Wednesday, May 4, 2011

Book of Mercy [review]

Psalm 33
You who question souls, and you to whom souls must answer, do not cut off the soul of my son on my account. Let the strength of his childhood lead him to you, and the joy of his body stand him upright in your eyes. May he discern my prayer for him, and to whom it is uttered, and in what shame. I received the living waters and I held them in a stagnant pool. I was taught but I did not teach. I was loved but I did not love. I weakened the name that spoke me, and I chased the light with my own understanding. Whisper in his ear. Direct him to a place of learning. Illuminate his child's belief in mightiness. Rescue him from those who want him with no soul, who have their channels in the bedrooms of the rich and poor, to draw the children into death.
Let him see me coming back. Allow us to bring forth our souls together to make a place for your name. If I am too late, redeem my yearning in his heart, bless him with a soul that remembers you, that he may uncover it with careful husbandry. They who wish to devour him have grown powerful on my idleness. They have a number for him, and a chain. Let him see them withered in the light of your name. Let him see their dead kingdom from the mountain of your word. Stand him up upon his soul, bless him with the truth of manhood.

Book of Mercy
, Leonard Cohen, Villard Books, NY 1984.
yes, that Cohen.

Written without a pause, without a break, without artistic & artificial separations one sees in the visual presentation of poetry, this pushes, his words driving in passion, giving you no opportunity to emphasize one thing over another.

These psalms absolutely must be read slowly. Cohen's music and lyrics are powerful, often presented in an extremely blunt style in his recorded music. (you gave me head/on the made bed) These poems are straightforward, direct, but not blunt. From an extremely talented user of the English language, each sentence should be considered carefully.

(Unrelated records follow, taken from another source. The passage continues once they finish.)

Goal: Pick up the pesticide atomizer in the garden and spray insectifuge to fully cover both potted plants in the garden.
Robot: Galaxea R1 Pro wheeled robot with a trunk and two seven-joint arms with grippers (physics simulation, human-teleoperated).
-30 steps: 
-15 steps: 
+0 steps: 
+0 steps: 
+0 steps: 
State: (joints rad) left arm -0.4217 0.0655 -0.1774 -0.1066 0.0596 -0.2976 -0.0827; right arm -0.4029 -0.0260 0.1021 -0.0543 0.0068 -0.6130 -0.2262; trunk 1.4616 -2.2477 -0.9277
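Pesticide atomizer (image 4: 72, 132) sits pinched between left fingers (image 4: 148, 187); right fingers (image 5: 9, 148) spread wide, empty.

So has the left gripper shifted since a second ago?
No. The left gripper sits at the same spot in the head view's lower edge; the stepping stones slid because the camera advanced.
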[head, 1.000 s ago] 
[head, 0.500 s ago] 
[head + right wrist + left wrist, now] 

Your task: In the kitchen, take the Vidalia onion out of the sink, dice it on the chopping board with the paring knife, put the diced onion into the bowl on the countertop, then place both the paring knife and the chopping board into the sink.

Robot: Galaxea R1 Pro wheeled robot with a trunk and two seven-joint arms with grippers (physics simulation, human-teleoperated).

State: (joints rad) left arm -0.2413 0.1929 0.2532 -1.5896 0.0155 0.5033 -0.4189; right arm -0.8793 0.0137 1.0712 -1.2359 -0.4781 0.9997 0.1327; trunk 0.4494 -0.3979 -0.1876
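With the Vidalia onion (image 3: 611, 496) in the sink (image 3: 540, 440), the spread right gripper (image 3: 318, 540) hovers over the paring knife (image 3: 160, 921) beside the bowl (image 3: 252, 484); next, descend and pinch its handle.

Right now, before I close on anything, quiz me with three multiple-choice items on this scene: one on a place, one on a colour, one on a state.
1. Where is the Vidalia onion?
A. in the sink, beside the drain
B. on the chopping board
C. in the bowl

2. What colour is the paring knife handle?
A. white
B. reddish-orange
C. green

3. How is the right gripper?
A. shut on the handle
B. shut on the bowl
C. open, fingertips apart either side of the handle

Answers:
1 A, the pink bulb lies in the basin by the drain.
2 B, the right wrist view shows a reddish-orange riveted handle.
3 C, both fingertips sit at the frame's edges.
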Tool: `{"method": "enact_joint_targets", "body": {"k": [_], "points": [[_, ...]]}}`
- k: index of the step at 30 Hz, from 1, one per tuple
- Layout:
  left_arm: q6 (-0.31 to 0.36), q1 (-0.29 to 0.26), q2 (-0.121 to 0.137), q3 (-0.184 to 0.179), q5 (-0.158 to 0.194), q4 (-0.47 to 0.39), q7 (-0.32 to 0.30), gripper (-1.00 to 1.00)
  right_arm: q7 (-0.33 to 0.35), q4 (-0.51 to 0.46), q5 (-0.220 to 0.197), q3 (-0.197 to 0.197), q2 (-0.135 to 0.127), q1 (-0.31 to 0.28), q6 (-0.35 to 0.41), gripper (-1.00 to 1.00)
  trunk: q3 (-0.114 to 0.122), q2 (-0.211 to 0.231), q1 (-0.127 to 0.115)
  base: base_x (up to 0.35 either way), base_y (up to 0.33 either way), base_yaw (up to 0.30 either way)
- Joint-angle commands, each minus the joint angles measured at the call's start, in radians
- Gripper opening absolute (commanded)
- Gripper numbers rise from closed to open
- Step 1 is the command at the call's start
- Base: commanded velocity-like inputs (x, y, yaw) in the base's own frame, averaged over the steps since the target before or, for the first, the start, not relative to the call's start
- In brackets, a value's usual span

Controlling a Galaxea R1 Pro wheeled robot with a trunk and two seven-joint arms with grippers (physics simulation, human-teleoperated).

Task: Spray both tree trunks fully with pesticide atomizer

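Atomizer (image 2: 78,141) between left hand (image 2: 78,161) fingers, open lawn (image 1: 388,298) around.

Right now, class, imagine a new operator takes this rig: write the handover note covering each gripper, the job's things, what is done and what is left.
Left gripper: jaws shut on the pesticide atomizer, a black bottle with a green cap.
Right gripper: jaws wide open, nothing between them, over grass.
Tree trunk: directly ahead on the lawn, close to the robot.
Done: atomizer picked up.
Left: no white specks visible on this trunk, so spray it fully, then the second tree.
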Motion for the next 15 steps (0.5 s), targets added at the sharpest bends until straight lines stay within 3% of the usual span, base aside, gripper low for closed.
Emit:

As one would imagine from the title, the majority revolve around Mercy, seeking or seeing God's mercy in the various aspects of Life. I wish I could include some of the others** which were poignantly moving for me, except you'd likely get bored.

The psalms in the Old Testament are poetry. Some are exquisite in pain (Ps. 22) or overwhelming in joy (Ps. 118) comforting in their traditional use (Ps. 23) or just nice (Ps. 150). I have a psalter (book of psalms) which is translated from Hebrew into modern poetry.* Here, Cohen has simply written his own. These are not renditions of biblical passages from the King of the Israelites or some other dead Jewish guy 2100 years ago; they are cries from a man today, which might not be in print in another couple millenia. Although if they were, they would cry out, appealing to man's soul and God's Mercy.

Gopher rating:
2 - definitely buy a copy, you'll read it more than once.

*I'm not at home, so I can't cite it.

** Why not? Copyright allows me to present material for purposes of criticism. So, from my lips to God's ears:
Psalm 40
Let me not pretend you are with me, when you are not with me. Let me close down, let the puppet fall amoug the strings, until, by your mercy, he rises as a man. Let him dare to call on you from the dust, when there is nothing but dust, and the coils of his defeat. Enter me again into the judgment, I who refuse to be judged. Enter me into the mercy, I who have forgotten mercy. Let me raise your kingdom to the beauty of your name. Who do you welcome me? asks the bitter heart. Why do you comfort me? asks the heart that is not broken enough. Let him lie among the strings until there is no hope for his daily strategy, until he cries, I am yours, I am your creature. Then the surface of the world is restored, then he can walk and build a will. Blessed are you whose blessings are discerned by those who know your name. The evil are seen clearly, and the good are beyond safety, and in the panic the whole world prays. Let us not be tested. Blessed are you who creates and destroys, who sits in judgment on numberless worlds, who judges the present with mercy.